ABOUT THIS TASK: Without any of the pictures, set down the data below exactly.

GIVEN INFORMATION:
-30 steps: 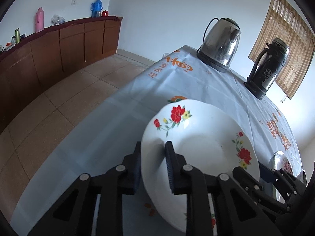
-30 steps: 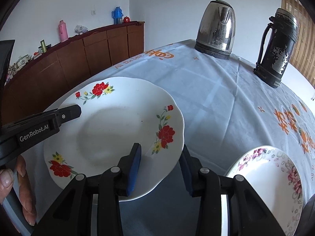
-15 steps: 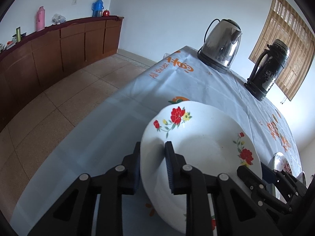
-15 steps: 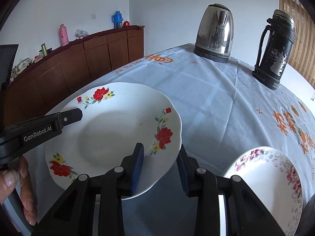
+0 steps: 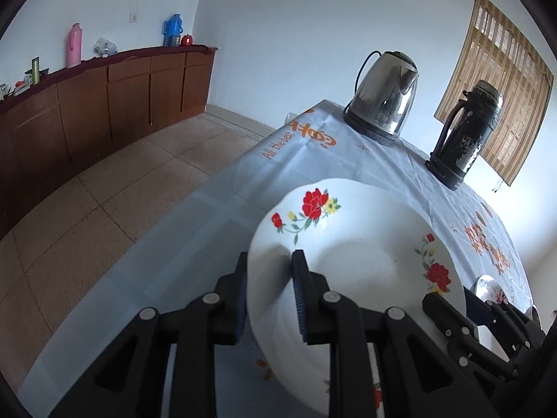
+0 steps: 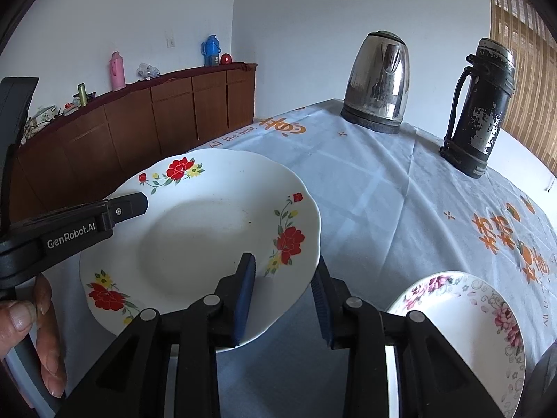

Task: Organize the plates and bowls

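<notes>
Right wrist view shows the big white plate with red flowers [image 6: 195,230] held up off the desk [image 6: 376,188], which has a pale blue cloth on it. The left tool [image 5: 268,296] is squeezed tight on the plate's rim, one pad above and one pad below. The right tool [image 6: 282,296] sits at the other side of the plate. Its jaws have just been closing and the rim is between them. One pad lies on top of the plate, but the other one looks a little way off the edge, so I think it has not got hold yet.

Just to the right of the right tool, a second white plate with pink flowers [image 6: 470,327] lies flat on the desk. Far ahead of both tools stand a shiny metal kettle [image 6: 377,83] and a dark old flask [image 6: 482,104].

I think the job is only beginning. One plate is lifted but not put anywhere yet. The pink one waits. Nothing is stacked, and I see no bowls for sure.

Words I can read: "GenRobot.AI" in white on the left tool's arm in the right wrist view. The cloth says "All the best" in orange, next to big orange signs I cannot read.
</notes>
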The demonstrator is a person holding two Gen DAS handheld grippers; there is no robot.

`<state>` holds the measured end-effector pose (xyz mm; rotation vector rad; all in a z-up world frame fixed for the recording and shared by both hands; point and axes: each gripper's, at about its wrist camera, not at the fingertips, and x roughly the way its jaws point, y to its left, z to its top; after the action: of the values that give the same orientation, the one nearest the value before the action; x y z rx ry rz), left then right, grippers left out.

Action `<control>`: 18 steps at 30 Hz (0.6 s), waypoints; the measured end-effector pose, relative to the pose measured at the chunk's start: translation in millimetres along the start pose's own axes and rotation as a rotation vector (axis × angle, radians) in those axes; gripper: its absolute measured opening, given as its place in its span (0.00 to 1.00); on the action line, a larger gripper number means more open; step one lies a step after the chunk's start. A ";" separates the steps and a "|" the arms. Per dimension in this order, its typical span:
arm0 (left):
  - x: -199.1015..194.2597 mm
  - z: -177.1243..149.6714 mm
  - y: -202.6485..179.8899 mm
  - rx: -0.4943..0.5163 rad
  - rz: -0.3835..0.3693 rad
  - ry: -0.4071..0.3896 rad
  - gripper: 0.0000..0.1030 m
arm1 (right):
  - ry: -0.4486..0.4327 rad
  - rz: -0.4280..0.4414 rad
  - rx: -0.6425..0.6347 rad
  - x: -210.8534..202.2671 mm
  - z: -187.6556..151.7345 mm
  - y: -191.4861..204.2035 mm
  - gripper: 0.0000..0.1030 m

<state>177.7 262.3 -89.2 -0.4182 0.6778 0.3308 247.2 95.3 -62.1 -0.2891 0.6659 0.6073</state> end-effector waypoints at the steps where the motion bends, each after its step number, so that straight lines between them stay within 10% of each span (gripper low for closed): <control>1: -1.8 -0.1 -0.7 0.004 0.000 -0.010 0.20 | -0.010 -0.005 -0.004 -1.7 -0.1 0.9 0.33; 18: -17.4 -1.4 -10.1 0.059 -0.025 -0.088 0.21 | -0.079 -0.036 -0.002 -23.2 -9.1 -0.7 0.33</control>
<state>168.5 250.2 -76.0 -0.3540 0.5947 0.3034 228.7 80.7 -53.7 -0.2773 0.5833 0.5815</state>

FINISHED TASK:
-30 steps: 
-30 steps: 
-15 steps: 
-15 steps: 
+0 steps: 
+0 steps: 

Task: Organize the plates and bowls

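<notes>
Right wrist view shows the big white plate with red flowers [image 6: 195,230] held up off the desk [image 6: 376,188], which has a pale blue cloth on it. The left tool [image 5: 268,296] is squeezed tight on the plate's rim, one pad above and one pad below. The right tool [image 6: 282,296] sits at the other side of the plate. Its jaws have just been closing and the rim is between them. One pad lies on top of the plate, but the other one looks a little way off the edge, so I think it has not got hold yet.

Just to the right of the right tool, a second white plate with pink flowers [image 6: 470,327] lies flat on the desk. Far ahead of both tools stand a shiny metal kettle [image 6: 377,83] and a dark old flask [image 6: 482,104].

I think the job is only beginning. One plate is lifted but not put anywhere yet. The pink one waits. Nothing is stacked, and I see no bowls for sure.

Words I can read: "GenRobot.AI" in white on the left tool's arm in the right wrist view. The cloth says "All the best" in orange, next to big orange signs I cannot read.
</notes>
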The demonstrator is a person holding two Gen DAS handheld grippers; there is no robot.

`<state>` holds the measured end-effector pose (xyz mm; rotation vector rad; all in a z-up world frame fixed for the recording and shared by both hands; point and axes: each gripper's, at about its wrist camera, not at the fingertips, and x roughly the way its jaws point, y to its left, z to its top; after the action: of the values that give the same orientation, the one nearest the value before the action; x y z rx ry rz), left then right, grippers left out.

Action `<control>`: 18 steps at 30 Hz (0.6 s), waypoints; the measured end-effector pose, relative to the pose measured at the chunk's start: translation in millimetres along the start pose's own axes and rotation as a rotation vector (axis × angle, radians) in those axes; gripper: its absolute measured opening, given as its place in its span (0.00 to 1.00); on the action line, a larger gripper number means more open; step one lies a step after the chunk's start. A ";" separates the steps and a "|" the arms. Per dimension in this order, its typical span:
arm0 (left):
  - x: -199.1015..194.2597 mm
  - z: -177.1243..149.6714 mm
  - y: -202.6485..179.8899 mm
  - rx: -0.4943..0.5163 rad
  - rz: -0.3835..0.3693 rad
  - ry: -0.4071..0.3896 rad
  - gripper: 0.0000..0.1030 m
arm1 (right):
  - ry: -0.4486..0.4327 rad
  - rz: -0.4280..0.4414 rad
  - rx: -0.6425..0.6347 rad
  - x: -210.8534..202.2671 mm
  - z: -187.6556..151.7345 mm
  - y: -191.4861..204.2035 mm
  - gripper: 0.0000..0.1030 m

<state>177.7 262.3 -89.2 -0.4182 0.6778 0.3308 247.2 95.3 -62.1 -0.2891 0.6659 0.6073</state> end-effector waypoints at the steps where the motion bends, each after its step number, so that straight lines between them stay within 10% of each span (gripper low for closed): <control>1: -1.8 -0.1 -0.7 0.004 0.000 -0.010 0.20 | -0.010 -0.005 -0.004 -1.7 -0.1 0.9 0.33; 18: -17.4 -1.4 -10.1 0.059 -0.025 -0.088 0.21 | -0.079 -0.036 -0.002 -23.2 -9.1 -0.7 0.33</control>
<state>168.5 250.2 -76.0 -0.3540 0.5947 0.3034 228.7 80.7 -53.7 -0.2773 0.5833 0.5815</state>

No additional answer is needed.